3 ... Load or power system, φ ₁ , φ ₂ , φ ₃ , ..., φ _n-1
… Phase difference, k ₁ … fundamental wave reduction coefficient, k _{12i ± 1} … the (12
Xi ± 1) Reduction coefficient of the harmonic component of the order 700 to 707 ... Operation phase difference adding circuit, a ... Transformer turn ratio, 710 to 717
... pulse generator circuit.

 ─────────────────────────────────────────────────── ─── Continuation of the front page (72) Inventor Akiteru Ueda 4026 Kuji Town, Hitachi City, Ibaraki Prefecture Hitachi Research Laboratory, Hitachi, Ltd.

Claims (7)

[Claims] 1. The output of the n-th power of 2 (n ≧ 2, integer) of a three-phase power converter using a self-extinguishing element is multiplexed using a three-phase transformer, and (n-1) of 2 is used. The power converter group A on the platform is connected to the Delta connection side of the Delta / Open star connection three-phase transformer, and the power converter group B on the other 2 (n-1) platform is connected to the Delta / Open Delta connection. The three-phase transformers are respectively connected to the delta connection side, and the open delta windings of the three-phase transformers of the group B are connected in series in the same phase to form a delta connection, and the three-phase transformers of the group A are opened. The star windings are connected in series in the same phase, one end of each of the series connection windings of the star winding is connected to each of the delta connection points of the group B, and the series connection windings of the star windings are connected. In a power converter that outputs power from the other end, the output voltage phase control means for the fundamental wave of each power converter is provided in each converter. A power conversion device characterized by being provided for each. 2. The voltage phase control means of the power converter according to claim 1, wherein the phase difference of the output voltage is made different in each of the power converters of group A, and the output voltage of each of the power converters of group B is changed. The phase difference is such that each phase difference of the group A is further provided with a phase difference of 30 degrees. 3. The voltage phase of any one of the power converters of each group is used as a reference, and the voltage phases of the remaining power converters are 180 ° / (12 × i ± 1). ) (I
= 1, 2, ..., N-1), and sets based on n-1 kinds of angles obtained. 4. The voltage phase of the remaining power converter according to claim 3, wherein the voltage phase is 180 ° / (12 × i ± 1) (i = 1, 2,
, N-1) is selected as only one of the double signs over each i. 5. The voltage phase of any one power converter of the power converters of each group is used as a reference, and the voltage phases of the remaining power converters are i (= 1, 2, …, N-1)
About 180 ° / (12 × i + 1) to 180 ° /
N−1 having a value selected from the middle of (12 × i−1)
Each of the n-th power 3 phase power converters of the n-th power of 2 is provided with a voltage phase control means which is set on the basis of the angle of the type and the angle of the (2 (n-1) th power-n) type which is a combination thereof. A power converter characterized by the above. 6. The voltage phase of any one of the power converters in each group is used as a reference, and the voltage phases of the remaining power converters are i (= 1, 2, …, N-1)
About 180 ° × {1 / (12 × i + 1) + 1 / (1
The phase of the voltage phase control means is set based on (n-1) kinds of angles of 2 × i-1) / 2 and (2 (n-1) th power-n) kinds of angles formed by combining these.

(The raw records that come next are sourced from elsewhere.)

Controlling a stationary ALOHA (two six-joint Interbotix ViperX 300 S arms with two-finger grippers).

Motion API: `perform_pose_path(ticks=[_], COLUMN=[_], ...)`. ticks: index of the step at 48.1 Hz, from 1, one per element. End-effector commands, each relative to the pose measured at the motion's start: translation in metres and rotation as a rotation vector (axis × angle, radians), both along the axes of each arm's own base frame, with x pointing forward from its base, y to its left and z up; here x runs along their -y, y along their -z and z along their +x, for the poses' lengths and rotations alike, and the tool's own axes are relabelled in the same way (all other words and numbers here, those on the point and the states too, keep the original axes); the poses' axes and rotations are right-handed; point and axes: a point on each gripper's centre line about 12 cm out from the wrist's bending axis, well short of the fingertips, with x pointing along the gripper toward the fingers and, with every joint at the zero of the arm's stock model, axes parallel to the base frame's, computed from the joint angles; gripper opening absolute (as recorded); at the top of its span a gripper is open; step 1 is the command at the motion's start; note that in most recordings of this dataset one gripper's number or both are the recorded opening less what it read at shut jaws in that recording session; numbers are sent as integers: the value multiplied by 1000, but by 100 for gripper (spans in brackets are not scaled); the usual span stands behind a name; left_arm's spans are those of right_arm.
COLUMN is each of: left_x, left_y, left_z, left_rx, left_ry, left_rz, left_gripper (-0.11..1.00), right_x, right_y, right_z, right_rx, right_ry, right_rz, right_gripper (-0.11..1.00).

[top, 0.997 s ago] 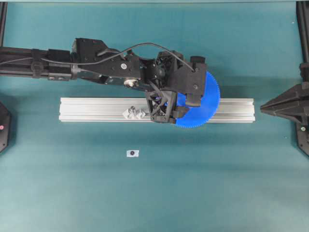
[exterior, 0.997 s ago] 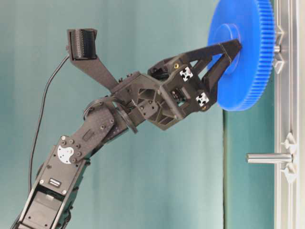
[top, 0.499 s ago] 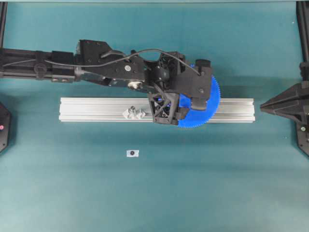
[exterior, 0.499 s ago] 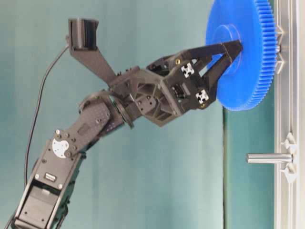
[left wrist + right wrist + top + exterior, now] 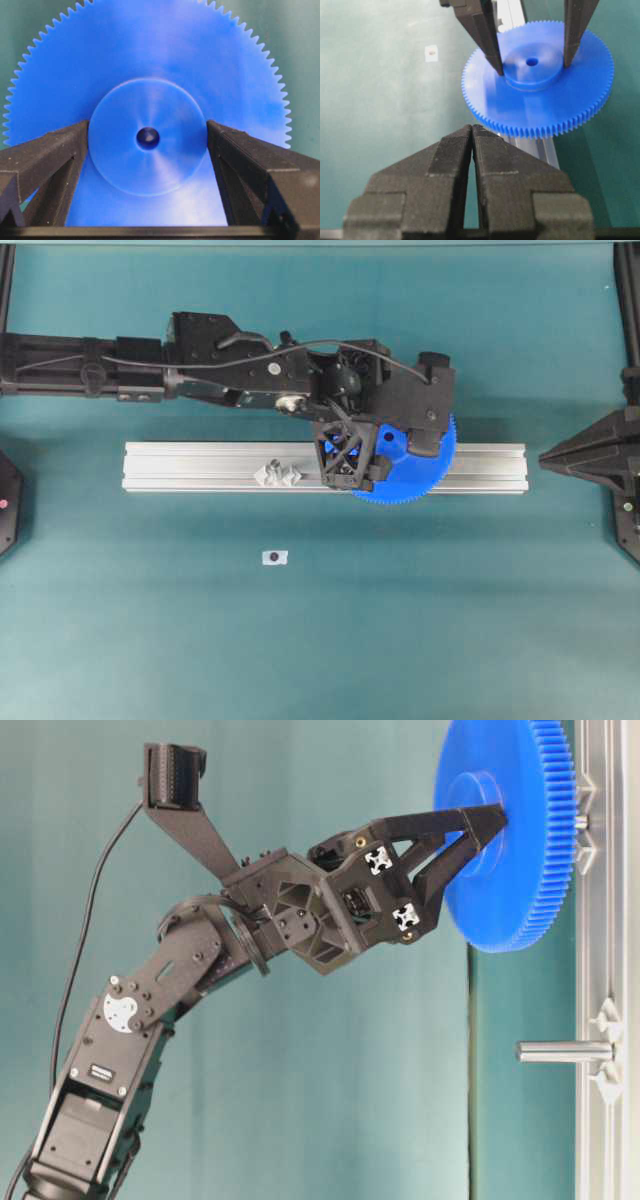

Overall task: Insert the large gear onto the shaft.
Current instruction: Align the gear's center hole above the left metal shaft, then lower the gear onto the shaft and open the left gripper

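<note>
Left gripper (image 5: 148, 150): its fingers (image 5: 55, 155) stand wide and press on either side of the raised hub of the large gear (image 5: 150, 95), so the gear is held by the hub alone.
Gear position: in the table-level view the large gear (image 5: 510, 830) sits over the aluminium rail (image 5: 600, 960), its far face close to the rail; a short silvery stub shows between them, so it appears to be partly on a peg there, though how far is hidden.
Shaft: the tall silvery shaft (image 5: 563, 1050) stands bare on its mount, well apart from the gear along the rail.
Gear facing: flat face parallel to the worktop (image 5: 300, 640), hub and bore toward the wrist camera; its axis, through the bore, runs square to the rail, parallel to the shaft.
Risk, wrong peg: if the gear is seated where it is now, it likely ends up off the taller shaft.
Risk, jamming: any tilt of the disc would make the small bore bind on a peg.
Risk, slipping: the hold is on a smooth round hub, so a sideways push could let it slide.
Right gripper (image 5: 471, 132): fingers closed together, holding nothing, parked away from the rail.
</note>
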Motion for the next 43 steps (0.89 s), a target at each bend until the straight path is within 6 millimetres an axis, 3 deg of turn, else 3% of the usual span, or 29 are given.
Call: perform_pose_path(ticks=[1, 14, 24, 36, 43], left_x=[-1, 4, 9, 9, 10], left_y=[-18, -31, -28, -25, -43], left_z=[4, 15, 23, 20, 22], left_rx=[40, 80, 74, 41, 82], left_ry=[-1, 7, 17, 18, 21], left_rz=[4, 6, 6, 3, 9], left_gripper=[90, 90, 90, 90, 90], right_x=[0, 0, 1, 0, 1], right_y=[-4, -4, -5, -5, -5], right_z=[2, 2, 2, 1, 1], right_rx=[14, 14, 15, 19, 20], right_ry=[6, 6, 7, 6, 7], right_rz=[6, 6, 6, 6, 6], right_gripper=[12, 12, 12, 12, 12])
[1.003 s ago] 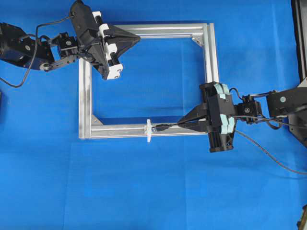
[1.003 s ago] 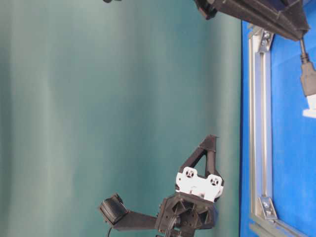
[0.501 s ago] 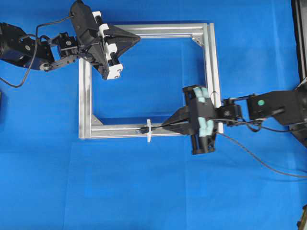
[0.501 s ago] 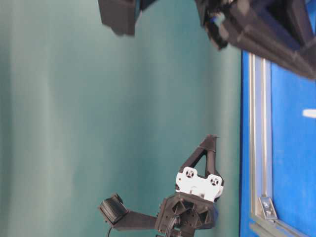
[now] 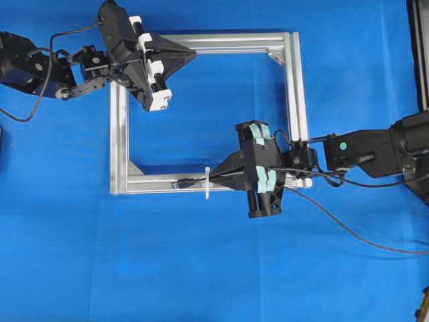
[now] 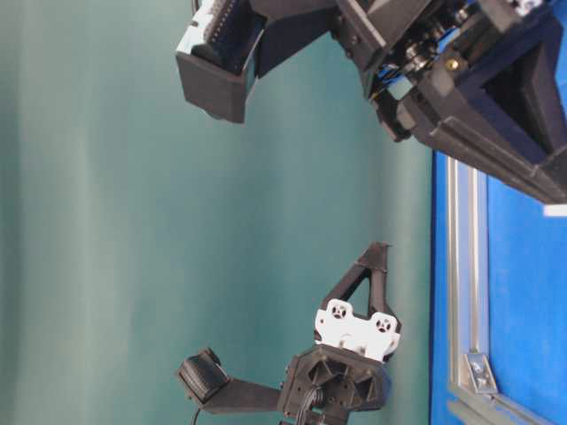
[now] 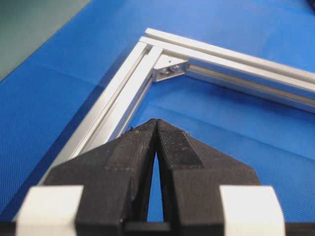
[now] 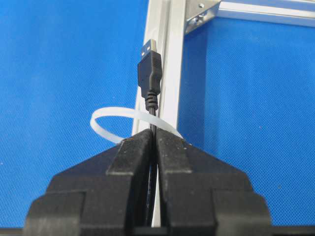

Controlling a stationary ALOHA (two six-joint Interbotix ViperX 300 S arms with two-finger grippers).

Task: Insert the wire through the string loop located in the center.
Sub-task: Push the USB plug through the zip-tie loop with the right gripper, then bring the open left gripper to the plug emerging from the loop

A power conversion device characterized by: 7. The voltage phase of any one power converter of the power converters of each group is used as a reference, and the voltage phases of the remaining power converters are i (= 1, 2, …, N-1)
About 180 ° / (12 × i) of (n−1) types of angles and combinations thereof ((n−2 of 2
1) A power conversion device characterized in that the phase of the voltage phase control means is set based on the angle of the power-n) type.